WORK INSTRUCTIONS = From the listing below, return each line that includes "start".
○ ○ ○ ○ ○
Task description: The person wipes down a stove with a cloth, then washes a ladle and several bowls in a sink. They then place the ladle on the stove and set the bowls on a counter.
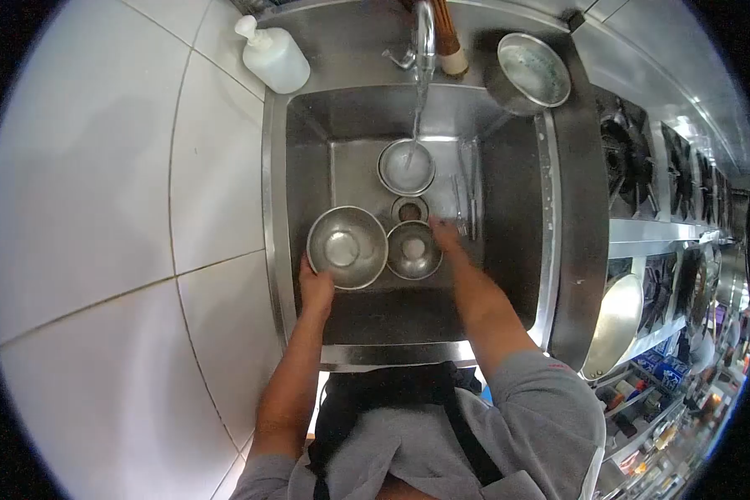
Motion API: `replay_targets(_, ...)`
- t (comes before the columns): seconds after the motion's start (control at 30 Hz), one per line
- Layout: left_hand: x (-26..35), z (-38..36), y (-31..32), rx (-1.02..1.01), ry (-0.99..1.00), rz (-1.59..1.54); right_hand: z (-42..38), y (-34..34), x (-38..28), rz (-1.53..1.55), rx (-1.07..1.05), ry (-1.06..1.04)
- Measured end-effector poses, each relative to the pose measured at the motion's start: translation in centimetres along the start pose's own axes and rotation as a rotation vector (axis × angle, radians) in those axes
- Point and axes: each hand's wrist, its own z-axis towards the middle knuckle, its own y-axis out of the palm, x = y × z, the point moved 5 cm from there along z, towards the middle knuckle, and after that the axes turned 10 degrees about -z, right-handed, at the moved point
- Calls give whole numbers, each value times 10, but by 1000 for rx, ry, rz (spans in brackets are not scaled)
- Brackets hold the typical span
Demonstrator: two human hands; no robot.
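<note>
My left hand (315,289) grips the lower left rim of a large metal bowl (357,265), thumb over the edge, inside the sink (308,321). My right hand (446,234) is closed at the upper right rim of a smaller metal bowl (414,265) beside it; its fingers are partly hidden. Both bowls face up, with light glinting off their bottoms. Behind them, a third metal bowl (392,182) sits under the running stream from the faucet (426,42) and holds water. The drain (409,209) lies between it and the smaller bowl.
Long thin metal utensils (472,200) lie along the sink's right side. A white pump bottle (279,62) stands at the back left, a stick brush (452,54) behind the faucet. Another metal bowl (533,71) rests on the back right corner. Stove burners (625,158) are at right.
</note>
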Motion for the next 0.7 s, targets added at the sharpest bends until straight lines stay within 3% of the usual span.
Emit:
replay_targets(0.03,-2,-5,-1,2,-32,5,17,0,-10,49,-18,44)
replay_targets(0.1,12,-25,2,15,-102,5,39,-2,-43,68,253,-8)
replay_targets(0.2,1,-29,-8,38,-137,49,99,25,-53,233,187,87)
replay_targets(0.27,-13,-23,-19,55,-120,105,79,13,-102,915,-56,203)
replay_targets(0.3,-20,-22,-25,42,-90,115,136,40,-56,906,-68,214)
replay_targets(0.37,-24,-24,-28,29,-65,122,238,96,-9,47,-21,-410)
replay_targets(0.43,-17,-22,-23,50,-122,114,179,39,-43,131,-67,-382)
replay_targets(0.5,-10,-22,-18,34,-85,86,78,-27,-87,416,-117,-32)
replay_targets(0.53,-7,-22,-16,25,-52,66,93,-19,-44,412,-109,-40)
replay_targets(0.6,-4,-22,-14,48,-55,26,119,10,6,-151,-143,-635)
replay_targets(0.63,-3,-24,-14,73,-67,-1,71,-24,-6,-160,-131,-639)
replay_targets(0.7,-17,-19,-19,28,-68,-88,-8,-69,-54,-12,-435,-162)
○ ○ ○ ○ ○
RESULT OF THE TASK =
- t (comes before the columns): seconds after the motion's start (control at 30 Hz), one per line
- Measured end-effector poses, each relative to the pose measured at the motion's start: translation in centimetres along the start pose's own axes and rotation as a rotation vector (axis × angle, radians) in those axes

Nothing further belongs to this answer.